## [What you have to do]
The entries below hold a line with "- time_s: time" and a line with "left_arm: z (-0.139". Return those lines and all that lie between them, exactly and only.

** Opening Data for this exercise block **

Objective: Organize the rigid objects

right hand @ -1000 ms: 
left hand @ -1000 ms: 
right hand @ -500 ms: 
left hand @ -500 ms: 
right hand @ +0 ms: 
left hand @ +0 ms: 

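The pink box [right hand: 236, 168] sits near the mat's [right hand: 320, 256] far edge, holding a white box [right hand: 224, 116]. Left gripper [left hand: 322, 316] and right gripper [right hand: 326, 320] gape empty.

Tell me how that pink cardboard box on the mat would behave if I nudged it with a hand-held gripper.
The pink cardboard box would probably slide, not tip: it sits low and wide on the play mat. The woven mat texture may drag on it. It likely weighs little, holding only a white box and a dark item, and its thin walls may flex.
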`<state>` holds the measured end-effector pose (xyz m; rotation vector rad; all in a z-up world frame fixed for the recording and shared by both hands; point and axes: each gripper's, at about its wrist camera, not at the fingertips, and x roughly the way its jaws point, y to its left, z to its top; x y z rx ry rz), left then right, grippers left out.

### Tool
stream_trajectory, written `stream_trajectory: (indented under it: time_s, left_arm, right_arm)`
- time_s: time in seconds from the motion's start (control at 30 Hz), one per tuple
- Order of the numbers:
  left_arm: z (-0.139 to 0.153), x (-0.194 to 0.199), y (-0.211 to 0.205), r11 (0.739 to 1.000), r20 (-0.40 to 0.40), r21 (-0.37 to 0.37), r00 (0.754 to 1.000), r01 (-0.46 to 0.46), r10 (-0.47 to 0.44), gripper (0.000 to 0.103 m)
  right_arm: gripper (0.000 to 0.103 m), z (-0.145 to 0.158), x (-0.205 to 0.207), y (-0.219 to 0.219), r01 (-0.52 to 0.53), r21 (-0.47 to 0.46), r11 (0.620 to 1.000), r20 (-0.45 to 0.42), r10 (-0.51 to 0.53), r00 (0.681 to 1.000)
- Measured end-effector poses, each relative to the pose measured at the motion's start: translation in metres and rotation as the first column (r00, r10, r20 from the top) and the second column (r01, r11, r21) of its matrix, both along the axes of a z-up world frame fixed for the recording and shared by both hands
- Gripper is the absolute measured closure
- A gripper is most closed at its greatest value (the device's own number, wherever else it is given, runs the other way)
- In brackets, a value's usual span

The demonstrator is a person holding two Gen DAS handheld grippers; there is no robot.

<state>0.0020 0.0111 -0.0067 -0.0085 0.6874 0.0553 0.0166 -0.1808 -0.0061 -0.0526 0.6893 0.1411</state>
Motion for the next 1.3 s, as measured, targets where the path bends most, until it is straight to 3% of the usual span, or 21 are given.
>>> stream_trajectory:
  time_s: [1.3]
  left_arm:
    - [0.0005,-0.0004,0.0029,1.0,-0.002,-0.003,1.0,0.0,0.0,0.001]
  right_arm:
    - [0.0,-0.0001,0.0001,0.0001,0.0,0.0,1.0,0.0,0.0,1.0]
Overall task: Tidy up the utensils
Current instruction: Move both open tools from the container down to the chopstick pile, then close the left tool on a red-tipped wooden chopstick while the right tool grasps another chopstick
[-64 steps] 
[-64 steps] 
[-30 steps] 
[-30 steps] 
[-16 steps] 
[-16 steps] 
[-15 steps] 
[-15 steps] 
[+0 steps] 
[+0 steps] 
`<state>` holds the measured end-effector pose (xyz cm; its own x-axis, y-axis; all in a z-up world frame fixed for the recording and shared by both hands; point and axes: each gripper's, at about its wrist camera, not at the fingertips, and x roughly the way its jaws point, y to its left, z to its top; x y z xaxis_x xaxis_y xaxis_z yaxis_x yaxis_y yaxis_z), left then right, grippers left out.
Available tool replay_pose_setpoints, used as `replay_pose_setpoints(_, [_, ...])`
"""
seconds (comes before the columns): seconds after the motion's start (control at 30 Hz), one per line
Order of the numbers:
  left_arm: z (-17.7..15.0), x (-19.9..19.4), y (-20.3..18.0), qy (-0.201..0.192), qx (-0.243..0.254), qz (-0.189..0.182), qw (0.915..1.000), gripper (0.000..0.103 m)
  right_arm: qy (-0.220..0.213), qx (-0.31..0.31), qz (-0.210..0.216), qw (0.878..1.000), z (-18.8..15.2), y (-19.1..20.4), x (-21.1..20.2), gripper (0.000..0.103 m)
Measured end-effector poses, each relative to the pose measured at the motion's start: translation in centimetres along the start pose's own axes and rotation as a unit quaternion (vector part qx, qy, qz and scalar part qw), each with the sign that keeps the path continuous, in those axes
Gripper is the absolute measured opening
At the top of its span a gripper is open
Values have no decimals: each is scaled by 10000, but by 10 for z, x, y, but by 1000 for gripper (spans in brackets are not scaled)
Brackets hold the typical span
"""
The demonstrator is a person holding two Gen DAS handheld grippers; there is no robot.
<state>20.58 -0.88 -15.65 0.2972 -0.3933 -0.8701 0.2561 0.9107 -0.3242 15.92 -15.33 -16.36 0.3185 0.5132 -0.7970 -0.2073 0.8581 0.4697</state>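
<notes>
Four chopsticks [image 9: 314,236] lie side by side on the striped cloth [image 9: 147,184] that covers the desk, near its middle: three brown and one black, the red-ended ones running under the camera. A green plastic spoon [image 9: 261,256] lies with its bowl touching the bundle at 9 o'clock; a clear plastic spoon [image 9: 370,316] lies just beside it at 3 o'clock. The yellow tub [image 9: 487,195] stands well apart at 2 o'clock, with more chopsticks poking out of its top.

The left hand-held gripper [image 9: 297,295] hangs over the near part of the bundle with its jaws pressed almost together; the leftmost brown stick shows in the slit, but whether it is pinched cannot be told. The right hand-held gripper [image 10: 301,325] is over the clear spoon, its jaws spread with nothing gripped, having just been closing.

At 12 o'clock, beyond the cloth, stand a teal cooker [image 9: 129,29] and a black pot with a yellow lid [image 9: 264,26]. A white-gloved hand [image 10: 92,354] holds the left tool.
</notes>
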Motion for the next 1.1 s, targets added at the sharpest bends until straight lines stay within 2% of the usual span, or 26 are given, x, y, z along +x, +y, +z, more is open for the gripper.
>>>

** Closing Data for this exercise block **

## [Result for this exercise]
- time_s: time in seconds from the motion's start (control at 30 Hz), one per tuple
- Order of the numbers:
  left_arm: z (-0.139 to 0.153), x (-0.194 to 0.199), y (-0.211 to 0.205), r11 (0.739 to 1.000), r20 (-0.40 to 0.40), r21 (-0.37 to 0.37), r00 (0.754 to 1.000), r01 (-0.46 to 0.46), r10 (-0.47 to 0.44), gripper (0.000 to 0.103 m)

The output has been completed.